The first GNRA structures to be described were the G1A2A3A4 and GCAA tetraloops with C:G loop closing base pairs. Solution NMR structures from the Pardi group revealed that G1 and A4 formed a G:A base pair, with the amino group of each purine making hydrogen bonds to an aromatic nitrogen (GN7 or AN3). A3 was stacked over A4, and the G:A pair was stacked over the C:G loop closing base pair, but in the CGCAAG tetraloop, the C was unconstrained. There are additional hydrogen bonds from the G4 amino hydrogen to the A4 phosphate oxygen, and a bifurcated hydrogen bond from the G4 ribose 2′ OH to both A3 N7 and A4 amino hydrogen. Pardi's group later posited that the GAAA structure is an example of a U-turn. Since many RNA U-turn hairpin loops can make RNA:RNA interactions, this was an inspired conclusion given what we now know about GNRA tetraloops.

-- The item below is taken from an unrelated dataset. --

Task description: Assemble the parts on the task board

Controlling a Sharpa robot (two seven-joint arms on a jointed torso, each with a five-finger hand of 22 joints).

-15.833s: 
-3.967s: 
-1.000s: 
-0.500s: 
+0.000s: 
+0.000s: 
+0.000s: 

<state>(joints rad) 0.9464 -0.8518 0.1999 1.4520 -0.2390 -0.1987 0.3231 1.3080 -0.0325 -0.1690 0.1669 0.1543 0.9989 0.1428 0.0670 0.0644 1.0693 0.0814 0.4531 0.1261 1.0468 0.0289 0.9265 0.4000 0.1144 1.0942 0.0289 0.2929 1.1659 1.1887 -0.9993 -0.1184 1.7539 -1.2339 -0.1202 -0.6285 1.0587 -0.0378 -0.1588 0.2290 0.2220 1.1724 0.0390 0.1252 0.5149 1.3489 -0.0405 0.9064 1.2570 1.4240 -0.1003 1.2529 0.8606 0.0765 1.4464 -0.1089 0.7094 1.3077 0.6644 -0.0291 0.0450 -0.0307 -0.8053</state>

As originally suggested by Westhof and Michel, tiny tetraloops can and do participate in tertiary interactions with other RNA elements. Most recently, single molecule fluorescence experiments are being used to probe these interactions. A particular focus is the docking of the G1A2A3A4 tetraloop with its 11 nucleotide receptor, to investigate both the thermodynamics and kinetics of the interactions. A2 stacks with an A-A platform within the receptor, and also makes hydrogen bonds with receptor bases. Meanwhile, A3 and A4 make hydrogen bonds with the base pairs in the receptor helical region (base triples), to anchor the two elements together. Some ingenious constructs that allow the tetraloop to transiently dock with its receptor have produced finely resolved kinetic traces of its attachment/detachment and its residence time in the docked state. Since in a natural RNA, these interactions will staple the two sites together, the lifetime of the interaction could be mighty important for tertiary stability.

In the Tetrahymena Group I intron, a GAAA:receptor interaction anchors the P456 domain together. Formation of the docked state is part of the folding pathway of the intron and also of its stability. P456 is one of the model systems for the study of GAAA kinetics and thermodynamics. Ribosomal rRNA contains many GNRA tetraloops, so are there many examples of GNRA:receptor interactions? More pointedly, can the receptors be identified by sequence/phylogenetic conservation, and then can they be paired with their tetraloop without relying on the crystal structure of the ribosome? In general, can tetraloop/receptor pairs be predicted from the secondary structure of an RNA? This is a challenge.

Summary

Where the UUCG tetraloop is a loner, the GNRA tetraloop is gregarious. Where UUCG accommodate few substitutions, GNRA can accept many. GNRA often makes long-range hydrogen-bonding interactions to other RNA elements, the most famous being the tetraloop receptor. The GNRA tetraloop illustrates how RNA:RNA interactions work, while the UUCG tetraloop illustrates how RNA can be self-contained. These tiny RNAs have mighty roles in the biology of RNA!